- [Activity]: Return the data below unchanged, without images.

- [Data below]:
______________________________
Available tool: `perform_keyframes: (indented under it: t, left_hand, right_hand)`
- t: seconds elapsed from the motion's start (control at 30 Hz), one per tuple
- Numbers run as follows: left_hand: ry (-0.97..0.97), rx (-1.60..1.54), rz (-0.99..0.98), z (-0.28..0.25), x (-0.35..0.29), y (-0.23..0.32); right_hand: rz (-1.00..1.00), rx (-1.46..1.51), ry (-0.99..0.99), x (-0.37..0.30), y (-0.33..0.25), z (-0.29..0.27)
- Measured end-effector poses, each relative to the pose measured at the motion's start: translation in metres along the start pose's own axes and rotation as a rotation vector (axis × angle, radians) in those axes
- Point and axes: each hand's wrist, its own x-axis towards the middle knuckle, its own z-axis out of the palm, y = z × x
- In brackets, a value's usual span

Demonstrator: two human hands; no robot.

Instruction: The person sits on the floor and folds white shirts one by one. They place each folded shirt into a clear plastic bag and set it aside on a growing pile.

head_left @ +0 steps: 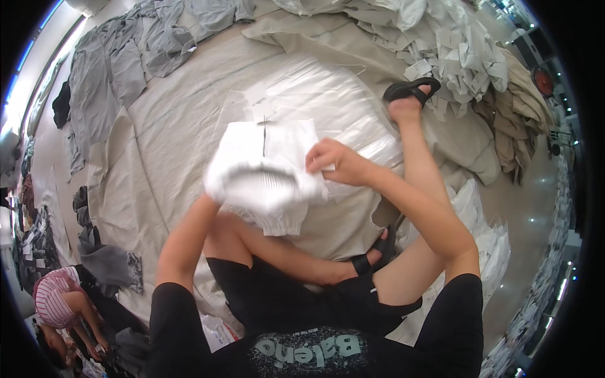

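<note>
A white garment (287,138) with a dark front zipper line and ribbed, elastic-looking edges is in front of me, its near part blurred by motion. At its left edge is my left hand (213,196), with the fingers hidden behind the fabric. My right hand (334,162) has its fingers curled in a pinch on the garment's right edge. Just beyond the garment, a white paper tag (258,104) lies on clear plastic. Under and beside it spreads a stack of shiny clear plastic bags (340,104).
I sit on a beige cloth sheet (170,120). Grey garments (110,69) lie at the far left; white tagged garments (454,57) and brown ones (513,120) are heaped at the far right. White plastic-wrapped pieces (482,246) lie right of my leg. Another person (60,299) bends over dark clothes at lower left.
</note>
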Motion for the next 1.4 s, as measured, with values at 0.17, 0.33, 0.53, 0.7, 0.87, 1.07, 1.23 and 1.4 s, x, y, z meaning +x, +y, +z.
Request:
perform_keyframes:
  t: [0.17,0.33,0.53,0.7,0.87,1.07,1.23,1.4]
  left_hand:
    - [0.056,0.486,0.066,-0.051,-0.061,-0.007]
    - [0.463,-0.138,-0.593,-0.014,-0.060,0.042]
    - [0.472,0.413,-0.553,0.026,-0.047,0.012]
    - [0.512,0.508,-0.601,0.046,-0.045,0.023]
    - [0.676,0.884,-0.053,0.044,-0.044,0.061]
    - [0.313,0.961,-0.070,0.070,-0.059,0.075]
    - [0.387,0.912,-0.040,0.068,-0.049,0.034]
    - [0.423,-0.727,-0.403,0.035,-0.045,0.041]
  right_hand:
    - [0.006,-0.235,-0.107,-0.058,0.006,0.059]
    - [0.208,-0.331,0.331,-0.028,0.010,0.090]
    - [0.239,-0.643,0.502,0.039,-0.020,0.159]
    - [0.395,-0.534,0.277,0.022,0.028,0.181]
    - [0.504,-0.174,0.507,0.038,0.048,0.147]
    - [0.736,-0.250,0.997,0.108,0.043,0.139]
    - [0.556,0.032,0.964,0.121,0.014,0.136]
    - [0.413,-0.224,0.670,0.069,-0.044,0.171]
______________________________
- [Exercise response]:
Available tool: `perform_keyframes: (indented under it: t, left_hand, right_hand)`
- t: seconds elapsed from the motion's start (control at 30 Hz), one per tuple
- Numbers run as follows: left_hand: ry (-0.97..0.97), rx (-1.60..1.54), rz (-0.99..0.98), z (-0.28..0.25), x (-0.35..0.29), y (-0.23..0.32); right_hand: rz (-1.00..1.00), rx (-1.46..1.51), ry (-0.99..0.99), x (-0.37..0.30), y (-0.33..0.25), z (-0.29..0.27)
- Measured end-effector poses, each relative to the pose measured at the motion's start: translation in metres along the start pose's own axes and rotation as a rotation vector (axis × angle, radians) in those axes
- Point and axes: each hand's wrist, its own x-axis towards the middle knuckle, its own z-axis out of the palm, y = z × x
- In brackets, a value's usual span

Demonstrator: two human hands; no robot.

Instruction: The person sits on the floor and folds white shirts one by one. They place each folded shirt into a clear plastic bag and set it aside on a growing pile.

head_left @ +0 steps: 

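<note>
A white garment (287,138) with a dark front zipper line and ribbed, elastic-looking edges is in front of me, its near part blurred by motion. At its left edge is my left hand (213,196), with the fingers hidden behind the fabric. My right hand (334,162) has its fingers curled in a pinch on the garment's right edge. Just beyond the garment, a white paper tag (258,104) lies on clear plastic. Under and beside it spreads a stack of shiny clear plastic bags (340,104).
I sit on a beige cloth sheet (170,120). Grey garments (110,69) lie at the far left; white tagged garments (454,57) and brown ones (513,120) are heaped at the far right. White plastic-wrapped pieces (482,246) lie right of my leg. Another person (60,299) bends over dark clothes at lower left.
</note>
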Motion for the next 1.4 s, as measured, with values at 0.17, 0.33, 0.53, 0.7, 0.87, 1.07, 1.23 and 1.4 s, x, y, z meaning +x, +y, +z.
Request:
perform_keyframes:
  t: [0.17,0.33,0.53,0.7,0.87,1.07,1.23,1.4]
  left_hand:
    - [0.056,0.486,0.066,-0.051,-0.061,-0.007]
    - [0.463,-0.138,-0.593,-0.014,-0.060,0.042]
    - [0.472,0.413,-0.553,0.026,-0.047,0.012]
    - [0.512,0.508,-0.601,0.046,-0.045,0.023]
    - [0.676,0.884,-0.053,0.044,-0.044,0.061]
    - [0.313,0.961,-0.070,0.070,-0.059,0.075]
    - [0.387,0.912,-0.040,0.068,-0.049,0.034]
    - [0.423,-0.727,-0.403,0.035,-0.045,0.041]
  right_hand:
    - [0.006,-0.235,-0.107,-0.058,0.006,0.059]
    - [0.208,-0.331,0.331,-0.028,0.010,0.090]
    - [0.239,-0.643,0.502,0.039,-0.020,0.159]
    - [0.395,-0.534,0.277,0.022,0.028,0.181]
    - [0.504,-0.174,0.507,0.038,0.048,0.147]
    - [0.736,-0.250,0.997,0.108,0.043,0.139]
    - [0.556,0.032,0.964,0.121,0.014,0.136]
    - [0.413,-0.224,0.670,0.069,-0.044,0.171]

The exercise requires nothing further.